■ **Problem details**
Restate all of the entries exactly, dropping any pictures they hold.

Data records: Begin

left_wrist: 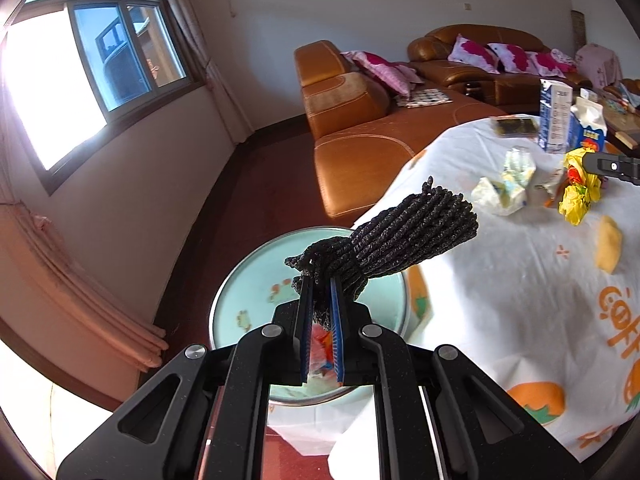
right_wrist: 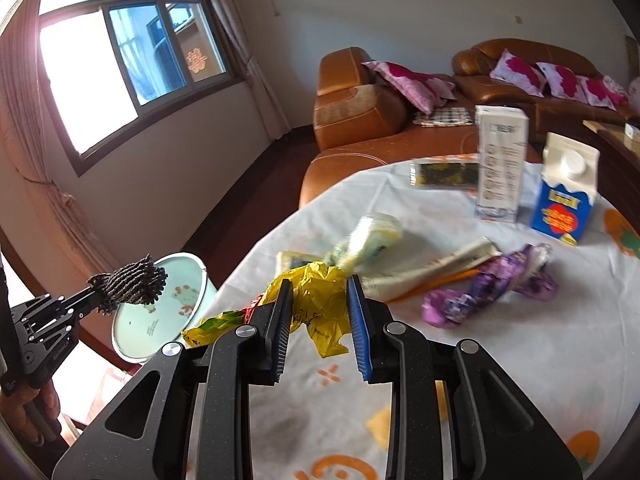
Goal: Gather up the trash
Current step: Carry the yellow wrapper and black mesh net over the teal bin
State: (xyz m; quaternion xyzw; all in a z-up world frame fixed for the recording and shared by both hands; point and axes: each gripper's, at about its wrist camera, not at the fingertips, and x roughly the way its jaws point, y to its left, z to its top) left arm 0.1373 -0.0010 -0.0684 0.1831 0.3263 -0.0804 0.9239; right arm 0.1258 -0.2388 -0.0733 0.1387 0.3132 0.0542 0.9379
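Note:
My left gripper point(left_wrist: 320, 280) is shut on a bundle of black rope point(left_wrist: 400, 236) and holds it over the pale green bin point(left_wrist: 228, 304) beside the table; the bundle point(right_wrist: 132, 282) and the bin point(right_wrist: 160, 316) also show in the right wrist view. My right gripper point(right_wrist: 318, 284) is partly closed around a crumpled yellow wrapper point(right_wrist: 316, 300), which also shows in the left wrist view point(left_wrist: 580, 188). The wrapper is lifted a little above the white tablecloth point(right_wrist: 480, 360). Whether the pads pinch it is unclear.
On the table lie a purple wrapper point(right_wrist: 488, 288), a cream packet point(right_wrist: 432, 268), crumpled pale wrappers point(right_wrist: 368, 240), a dark foil packet point(right_wrist: 444, 174) and two upright cartons point(right_wrist: 500, 164) point(right_wrist: 564, 192). A yellow scrap point(left_wrist: 608, 248) lies near the edge. An orange sofa point(left_wrist: 360, 140) stands behind.

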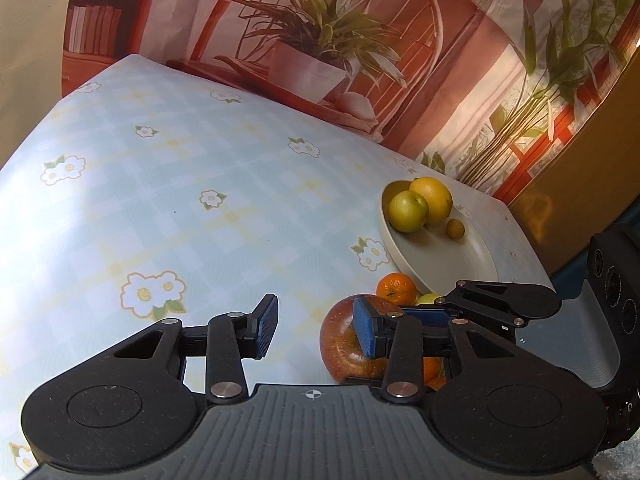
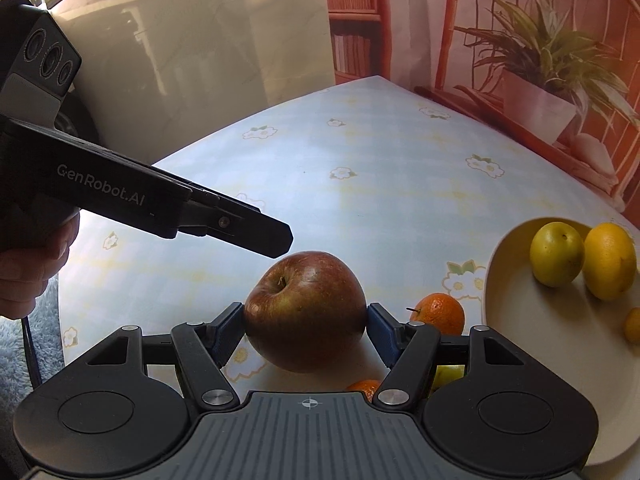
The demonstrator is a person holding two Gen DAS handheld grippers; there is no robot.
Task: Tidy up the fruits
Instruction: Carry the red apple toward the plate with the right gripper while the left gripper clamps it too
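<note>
A large red apple (image 2: pixel 306 312) sits between the blue pads of my right gripper (image 2: pixel 306 330), which is shut on it; its underside looks just above the tablecloth. It also shows in the left wrist view (image 1: pixel 340 340). My left gripper (image 1: pixel 316 330) is open and empty, just left of the apple. A cream plate (image 2: pixel 516 312) at the right holds a green apple (image 2: pixel 557 254), a lemon (image 2: pixel 610 262) and a small yellow fruit (image 2: pixel 633 324). A mandarin (image 2: pixel 440 314) lies on the table beside the plate. Another orange fruit (image 2: pixel 366 388) and a yellow-green fruit (image 2: pixel 448 376) peek out under my right gripper.
The table (image 1: pixel 160 200) has a pale blue checked cloth with flowers. A printed backdrop (image 1: pixel 320 40) with a plant and chair stands behind it. The table's right edge (image 1: pixel 532 248) is close to the plate. A grey rug (image 2: pixel 24 340) lies left of the table.
</note>
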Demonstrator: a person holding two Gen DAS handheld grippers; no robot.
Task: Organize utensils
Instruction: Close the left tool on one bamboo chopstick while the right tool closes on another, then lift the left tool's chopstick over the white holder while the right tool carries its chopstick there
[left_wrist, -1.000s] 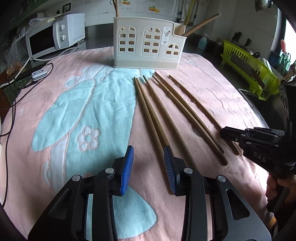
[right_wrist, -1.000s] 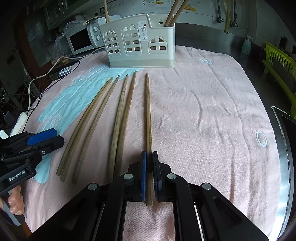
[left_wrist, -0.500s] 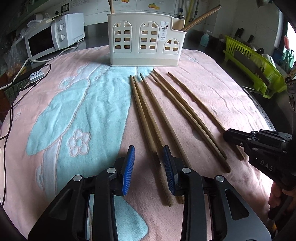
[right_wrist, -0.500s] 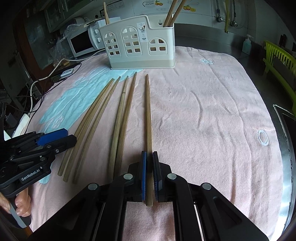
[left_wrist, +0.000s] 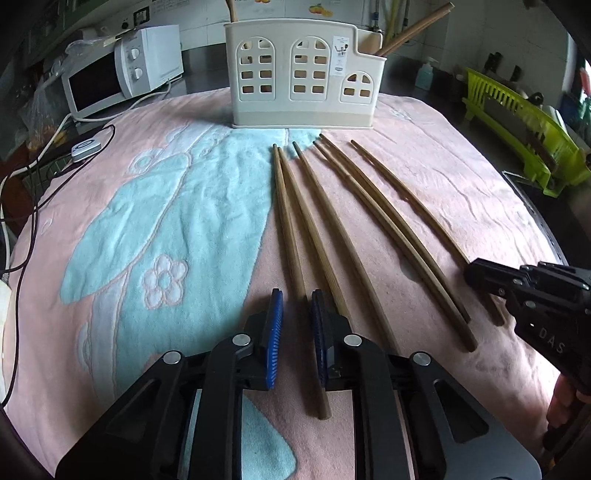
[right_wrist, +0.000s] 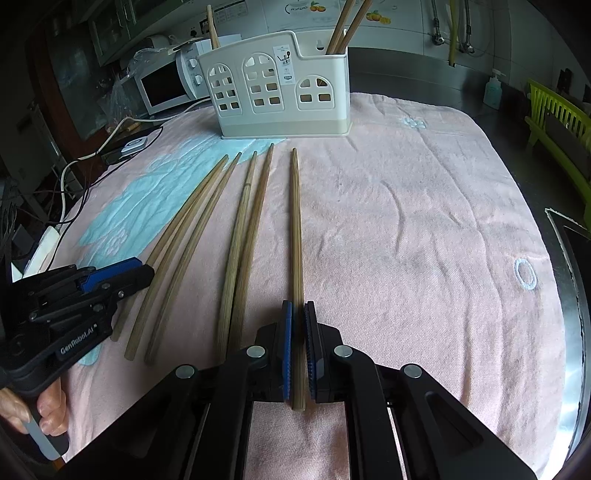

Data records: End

■ **Solution to this exercise**
left_wrist: 
right_wrist: 
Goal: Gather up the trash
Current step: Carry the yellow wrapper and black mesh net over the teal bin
State: (xyz m; quaternion xyzw; all in a z-up world frame fixed for the recording and shared by both hands; point and axes: each gripper's, at about its wrist camera, not at the fingertips, and x roughly the way its jaws point, y to its left, z to its top) left arm 0.1373 -0.0010 -0.0684 0.1831 0.3263 -0.0804 0.9239; right arm 0.1258 -0.2388 -0.0733 0.1387 0.3132 0.0542 0.9379
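Note:
My left gripper point(left_wrist: 320, 280) is shut on a bundle of black rope point(left_wrist: 400, 236) and holds it over the pale green bin point(left_wrist: 228, 304) beside the table; the bundle point(right_wrist: 132, 282) and the bin point(right_wrist: 160, 316) also show in the right wrist view. My right gripper point(right_wrist: 318, 284) is partly closed around a crumpled yellow wrapper point(right_wrist: 316, 300), which also shows in the left wrist view point(left_wrist: 580, 188). The wrapper is lifted a little above the white tablecloth point(right_wrist: 480, 360). Whether the pads pinch it is unclear.
On the table lie a purple wrapper point(right_wrist: 488, 288), a cream packet point(right_wrist: 432, 268), crumpled pale wrappers point(right_wrist: 368, 240), a dark foil packet point(right_wrist: 444, 174) and two upright cartons point(right_wrist: 500, 164) point(right_wrist: 564, 192). A yellow scrap point(left_wrist: 608, 248) lies near the edge. An orange sofa point(left_wrist: 360, 140) stands behind.
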
The demonstrator is a person holding two Gen DAS handheld grippers; there is no robot.
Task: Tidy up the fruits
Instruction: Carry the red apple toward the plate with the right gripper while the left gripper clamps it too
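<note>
A large red apple (image 2: pixel 306 312) sits between the blue pads of my right gripper (image 2: pixel 306 330), which is shut on it; its underside looks just above the tablecloth. It also shows in the left wrist view (image 1: pixel 340 340). My left gripper (image 1: pixel 316 330) is open and empty, just left of the apple. A cream plate (image 2: pixel 516 312) at the right holds a green apple (image 2: pixel 557 254), a lemon (image 2: pixel 610 262) and a small yellow fruit (image 2: pixel 633 324). A mandarin (image 2: pixel 440 314) lies on the table beside the plate. Another orange fruit (image 2: pixel 366 388) and a yellow-green fruit (image 2: pixel 448 376) peek out under my right gripper.
The table (image 1: pixel 160 200) has a pale blue checked cloth with flowers. A printed backdrop (image 1: pixel 320 40) with a plant and chair stands behind it. The table's right edge (image 1: pixel 532 248) is close to the plate. A grey rug (image 2: pixel 24 340) lies left of the table.
</note>
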Demonstrator: a person holding two Gen DAS handheld grippers; no robot.
Task: Organize utensils
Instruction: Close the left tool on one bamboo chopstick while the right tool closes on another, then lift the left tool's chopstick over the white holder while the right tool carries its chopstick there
[left_wrist, -1.000s] 
[right_wrist, -1.000s] 
[left_wrist, -0.500s] 
[right_wrist, -0.500s] 
[left_wrist, +0.000s] 
[right_wrist, +0.000s] 

That concludes the exercise.